(Records from a collection)
__________

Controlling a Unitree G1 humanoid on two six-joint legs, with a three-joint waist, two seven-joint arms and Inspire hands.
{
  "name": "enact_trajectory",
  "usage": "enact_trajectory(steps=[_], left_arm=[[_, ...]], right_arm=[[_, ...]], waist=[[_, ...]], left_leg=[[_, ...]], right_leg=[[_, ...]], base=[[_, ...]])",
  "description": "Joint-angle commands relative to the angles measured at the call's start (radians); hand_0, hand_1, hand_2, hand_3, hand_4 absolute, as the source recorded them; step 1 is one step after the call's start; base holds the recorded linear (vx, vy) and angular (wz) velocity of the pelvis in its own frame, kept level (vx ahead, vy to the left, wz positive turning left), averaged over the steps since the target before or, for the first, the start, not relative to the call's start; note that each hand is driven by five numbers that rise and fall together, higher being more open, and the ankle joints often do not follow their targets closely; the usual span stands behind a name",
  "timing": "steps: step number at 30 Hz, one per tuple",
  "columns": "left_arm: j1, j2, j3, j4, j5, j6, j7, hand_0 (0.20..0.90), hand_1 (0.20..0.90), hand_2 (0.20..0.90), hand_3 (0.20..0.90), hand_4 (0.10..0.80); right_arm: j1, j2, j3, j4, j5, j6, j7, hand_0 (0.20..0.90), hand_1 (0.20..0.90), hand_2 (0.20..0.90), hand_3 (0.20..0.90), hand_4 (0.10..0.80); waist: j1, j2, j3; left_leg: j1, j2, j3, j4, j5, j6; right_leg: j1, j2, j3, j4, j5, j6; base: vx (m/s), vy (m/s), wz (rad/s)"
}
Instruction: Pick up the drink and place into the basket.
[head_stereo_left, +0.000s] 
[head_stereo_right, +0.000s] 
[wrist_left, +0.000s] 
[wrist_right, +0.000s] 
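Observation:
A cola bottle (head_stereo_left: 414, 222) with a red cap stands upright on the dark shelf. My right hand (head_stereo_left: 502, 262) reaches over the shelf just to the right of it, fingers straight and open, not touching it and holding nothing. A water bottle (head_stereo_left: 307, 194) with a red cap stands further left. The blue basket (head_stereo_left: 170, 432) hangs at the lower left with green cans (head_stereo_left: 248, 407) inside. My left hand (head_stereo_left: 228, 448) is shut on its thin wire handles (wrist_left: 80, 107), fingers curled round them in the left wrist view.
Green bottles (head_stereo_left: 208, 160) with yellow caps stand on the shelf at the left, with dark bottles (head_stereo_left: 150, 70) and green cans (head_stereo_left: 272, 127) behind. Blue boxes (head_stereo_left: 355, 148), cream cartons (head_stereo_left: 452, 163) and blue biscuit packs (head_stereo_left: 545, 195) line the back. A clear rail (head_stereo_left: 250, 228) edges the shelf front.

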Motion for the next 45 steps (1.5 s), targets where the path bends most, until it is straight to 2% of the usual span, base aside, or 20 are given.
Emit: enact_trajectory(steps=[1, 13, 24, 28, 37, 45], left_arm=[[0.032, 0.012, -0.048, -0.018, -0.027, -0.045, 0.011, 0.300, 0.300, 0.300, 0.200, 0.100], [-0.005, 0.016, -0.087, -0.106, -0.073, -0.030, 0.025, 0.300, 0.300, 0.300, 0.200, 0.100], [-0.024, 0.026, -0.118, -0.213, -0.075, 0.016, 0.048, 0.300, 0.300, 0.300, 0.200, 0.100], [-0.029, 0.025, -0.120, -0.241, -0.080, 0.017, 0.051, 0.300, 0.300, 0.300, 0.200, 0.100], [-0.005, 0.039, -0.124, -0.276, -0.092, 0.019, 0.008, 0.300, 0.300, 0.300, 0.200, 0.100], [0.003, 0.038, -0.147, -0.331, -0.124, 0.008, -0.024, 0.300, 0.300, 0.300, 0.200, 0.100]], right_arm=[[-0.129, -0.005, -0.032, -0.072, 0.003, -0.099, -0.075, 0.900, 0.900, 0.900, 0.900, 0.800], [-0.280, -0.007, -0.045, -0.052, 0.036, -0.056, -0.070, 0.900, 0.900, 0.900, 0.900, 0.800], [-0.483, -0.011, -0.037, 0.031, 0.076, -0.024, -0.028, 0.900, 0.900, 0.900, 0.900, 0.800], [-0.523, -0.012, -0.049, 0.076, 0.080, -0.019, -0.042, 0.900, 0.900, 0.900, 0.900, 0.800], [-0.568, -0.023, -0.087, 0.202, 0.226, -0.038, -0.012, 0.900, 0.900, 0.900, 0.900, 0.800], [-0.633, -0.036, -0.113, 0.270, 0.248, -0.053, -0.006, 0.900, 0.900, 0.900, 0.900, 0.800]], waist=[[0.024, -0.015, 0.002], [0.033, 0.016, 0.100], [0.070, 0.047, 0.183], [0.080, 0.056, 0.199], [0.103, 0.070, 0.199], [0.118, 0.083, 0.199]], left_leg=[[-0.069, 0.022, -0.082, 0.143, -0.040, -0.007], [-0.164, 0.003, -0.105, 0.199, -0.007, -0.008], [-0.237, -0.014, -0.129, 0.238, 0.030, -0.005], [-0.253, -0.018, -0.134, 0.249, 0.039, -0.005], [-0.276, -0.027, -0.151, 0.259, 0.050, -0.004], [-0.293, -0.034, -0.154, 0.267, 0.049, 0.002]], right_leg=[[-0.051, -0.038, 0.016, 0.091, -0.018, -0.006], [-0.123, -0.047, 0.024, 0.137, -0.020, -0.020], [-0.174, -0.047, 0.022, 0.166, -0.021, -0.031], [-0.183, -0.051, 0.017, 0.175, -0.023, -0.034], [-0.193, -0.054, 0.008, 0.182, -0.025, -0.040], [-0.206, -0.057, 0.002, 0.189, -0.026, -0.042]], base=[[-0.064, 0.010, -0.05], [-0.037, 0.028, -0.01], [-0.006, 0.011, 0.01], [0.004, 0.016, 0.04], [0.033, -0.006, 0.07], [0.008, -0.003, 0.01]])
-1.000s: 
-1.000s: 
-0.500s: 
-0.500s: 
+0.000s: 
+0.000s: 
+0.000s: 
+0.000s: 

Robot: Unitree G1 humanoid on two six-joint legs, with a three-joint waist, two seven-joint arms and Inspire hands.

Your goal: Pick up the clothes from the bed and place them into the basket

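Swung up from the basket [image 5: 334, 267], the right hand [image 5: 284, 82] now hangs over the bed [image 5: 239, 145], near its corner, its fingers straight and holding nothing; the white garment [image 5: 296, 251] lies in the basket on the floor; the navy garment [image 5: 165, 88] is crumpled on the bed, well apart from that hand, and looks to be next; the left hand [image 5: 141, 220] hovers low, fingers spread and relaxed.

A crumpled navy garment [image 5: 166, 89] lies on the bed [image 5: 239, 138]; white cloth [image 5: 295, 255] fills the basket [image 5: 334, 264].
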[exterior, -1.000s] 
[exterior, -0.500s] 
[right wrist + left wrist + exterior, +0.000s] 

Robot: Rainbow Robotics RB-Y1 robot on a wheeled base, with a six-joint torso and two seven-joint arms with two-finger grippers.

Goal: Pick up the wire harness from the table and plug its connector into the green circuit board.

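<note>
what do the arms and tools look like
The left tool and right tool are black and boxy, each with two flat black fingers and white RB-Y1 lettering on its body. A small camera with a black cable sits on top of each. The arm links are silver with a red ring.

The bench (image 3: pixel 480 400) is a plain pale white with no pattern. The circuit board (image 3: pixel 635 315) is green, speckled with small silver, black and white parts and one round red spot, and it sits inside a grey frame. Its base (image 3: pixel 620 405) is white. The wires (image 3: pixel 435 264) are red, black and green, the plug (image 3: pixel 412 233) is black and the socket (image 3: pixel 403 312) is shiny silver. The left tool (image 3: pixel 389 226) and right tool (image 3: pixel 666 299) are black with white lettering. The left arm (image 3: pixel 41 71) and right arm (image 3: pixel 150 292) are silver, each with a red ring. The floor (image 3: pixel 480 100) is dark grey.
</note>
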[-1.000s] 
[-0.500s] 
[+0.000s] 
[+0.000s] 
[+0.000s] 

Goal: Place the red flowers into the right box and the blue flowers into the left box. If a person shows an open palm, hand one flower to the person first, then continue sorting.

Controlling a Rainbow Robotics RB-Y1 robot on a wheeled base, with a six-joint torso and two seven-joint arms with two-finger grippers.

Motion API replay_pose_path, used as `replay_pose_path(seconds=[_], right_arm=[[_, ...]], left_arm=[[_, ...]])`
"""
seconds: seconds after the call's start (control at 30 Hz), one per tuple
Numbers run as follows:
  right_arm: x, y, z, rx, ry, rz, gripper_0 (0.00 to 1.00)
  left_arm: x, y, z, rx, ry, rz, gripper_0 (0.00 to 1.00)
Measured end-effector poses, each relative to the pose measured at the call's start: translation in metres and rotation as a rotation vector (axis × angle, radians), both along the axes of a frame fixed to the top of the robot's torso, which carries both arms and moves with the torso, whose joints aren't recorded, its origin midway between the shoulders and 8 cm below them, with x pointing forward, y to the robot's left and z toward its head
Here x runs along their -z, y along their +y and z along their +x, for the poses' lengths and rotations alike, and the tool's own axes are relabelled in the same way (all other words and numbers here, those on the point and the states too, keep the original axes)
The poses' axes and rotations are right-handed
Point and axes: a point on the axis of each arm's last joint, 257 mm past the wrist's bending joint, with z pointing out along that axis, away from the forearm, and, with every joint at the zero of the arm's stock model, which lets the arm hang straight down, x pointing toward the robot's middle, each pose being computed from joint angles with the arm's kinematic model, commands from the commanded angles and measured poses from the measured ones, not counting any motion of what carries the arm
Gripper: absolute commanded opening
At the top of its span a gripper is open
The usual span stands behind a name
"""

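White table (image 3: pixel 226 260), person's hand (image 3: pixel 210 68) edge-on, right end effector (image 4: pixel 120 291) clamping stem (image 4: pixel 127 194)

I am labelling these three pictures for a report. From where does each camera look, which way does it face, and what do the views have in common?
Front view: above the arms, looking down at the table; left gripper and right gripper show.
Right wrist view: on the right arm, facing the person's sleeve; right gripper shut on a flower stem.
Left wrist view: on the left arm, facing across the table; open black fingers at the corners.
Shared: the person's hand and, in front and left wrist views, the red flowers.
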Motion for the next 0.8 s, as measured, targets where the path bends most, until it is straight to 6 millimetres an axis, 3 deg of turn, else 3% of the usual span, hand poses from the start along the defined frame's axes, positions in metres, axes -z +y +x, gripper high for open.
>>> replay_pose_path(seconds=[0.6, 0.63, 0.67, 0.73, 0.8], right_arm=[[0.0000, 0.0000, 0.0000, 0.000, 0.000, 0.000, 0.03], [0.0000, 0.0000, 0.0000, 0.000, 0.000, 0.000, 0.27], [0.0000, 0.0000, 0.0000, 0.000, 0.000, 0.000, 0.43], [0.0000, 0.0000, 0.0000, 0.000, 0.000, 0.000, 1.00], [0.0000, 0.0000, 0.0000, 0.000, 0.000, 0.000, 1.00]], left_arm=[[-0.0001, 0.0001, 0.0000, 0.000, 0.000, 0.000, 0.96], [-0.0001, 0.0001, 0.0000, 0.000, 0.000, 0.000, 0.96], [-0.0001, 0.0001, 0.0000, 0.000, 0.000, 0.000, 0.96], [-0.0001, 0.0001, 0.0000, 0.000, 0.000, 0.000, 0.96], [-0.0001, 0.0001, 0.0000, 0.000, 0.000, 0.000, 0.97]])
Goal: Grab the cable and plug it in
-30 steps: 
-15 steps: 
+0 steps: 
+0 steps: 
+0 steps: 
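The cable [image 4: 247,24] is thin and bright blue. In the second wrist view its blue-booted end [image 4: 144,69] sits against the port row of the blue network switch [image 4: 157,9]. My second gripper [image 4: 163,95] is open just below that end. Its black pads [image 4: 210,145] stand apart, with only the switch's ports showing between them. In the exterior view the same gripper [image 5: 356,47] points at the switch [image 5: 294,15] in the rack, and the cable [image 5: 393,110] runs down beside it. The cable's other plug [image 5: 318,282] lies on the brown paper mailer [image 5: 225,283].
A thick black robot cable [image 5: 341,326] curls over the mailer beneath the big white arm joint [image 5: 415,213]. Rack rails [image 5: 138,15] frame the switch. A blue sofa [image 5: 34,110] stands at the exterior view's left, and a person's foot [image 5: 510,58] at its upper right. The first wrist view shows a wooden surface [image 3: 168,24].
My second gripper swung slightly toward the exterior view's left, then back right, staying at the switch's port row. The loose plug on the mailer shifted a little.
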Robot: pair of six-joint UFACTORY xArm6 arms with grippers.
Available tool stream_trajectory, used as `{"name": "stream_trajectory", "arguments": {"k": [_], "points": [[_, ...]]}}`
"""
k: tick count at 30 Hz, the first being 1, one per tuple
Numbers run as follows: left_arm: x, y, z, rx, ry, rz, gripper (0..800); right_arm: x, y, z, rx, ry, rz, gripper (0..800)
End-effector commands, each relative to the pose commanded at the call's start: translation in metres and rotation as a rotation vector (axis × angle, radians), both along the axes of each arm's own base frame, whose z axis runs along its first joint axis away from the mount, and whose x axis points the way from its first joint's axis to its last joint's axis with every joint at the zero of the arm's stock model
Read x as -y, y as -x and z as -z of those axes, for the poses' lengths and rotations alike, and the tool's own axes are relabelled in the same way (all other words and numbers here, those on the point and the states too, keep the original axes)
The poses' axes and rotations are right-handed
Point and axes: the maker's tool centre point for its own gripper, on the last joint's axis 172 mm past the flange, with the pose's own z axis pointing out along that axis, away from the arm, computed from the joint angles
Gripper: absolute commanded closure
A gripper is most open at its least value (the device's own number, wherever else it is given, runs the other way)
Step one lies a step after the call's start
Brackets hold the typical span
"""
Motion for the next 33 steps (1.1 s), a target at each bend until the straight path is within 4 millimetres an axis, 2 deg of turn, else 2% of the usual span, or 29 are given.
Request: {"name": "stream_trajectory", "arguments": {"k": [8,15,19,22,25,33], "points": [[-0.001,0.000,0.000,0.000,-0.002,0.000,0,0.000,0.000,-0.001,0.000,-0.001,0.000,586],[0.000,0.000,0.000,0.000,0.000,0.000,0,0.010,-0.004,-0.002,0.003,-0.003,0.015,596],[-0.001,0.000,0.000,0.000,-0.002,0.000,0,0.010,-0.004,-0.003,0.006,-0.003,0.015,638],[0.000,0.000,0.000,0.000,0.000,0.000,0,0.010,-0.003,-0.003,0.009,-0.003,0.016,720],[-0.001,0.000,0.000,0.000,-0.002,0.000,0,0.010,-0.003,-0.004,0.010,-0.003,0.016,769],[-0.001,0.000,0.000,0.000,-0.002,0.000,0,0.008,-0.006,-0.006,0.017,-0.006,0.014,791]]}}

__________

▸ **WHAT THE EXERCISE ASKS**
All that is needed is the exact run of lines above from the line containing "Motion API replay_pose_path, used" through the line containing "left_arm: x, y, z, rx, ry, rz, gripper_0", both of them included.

▸ **PROBLEM SOLUTION**
Motion API replay_pose_path, used as `replay_pose_path(seconds=[_], right_arm=[[_, ...]], left_arm=[[_, ...]])`
"""
seconds: seconds after the call's start (control at 30 Hz), one per tuple
Numbers run as follows:
  right_arm: x, y, z, rx, ry, rz, gripper_0 (0.00 to 1.00)
  left_arm: x, y, z, rx, ry, rz, gripper_0 (0.00 to 1.00)

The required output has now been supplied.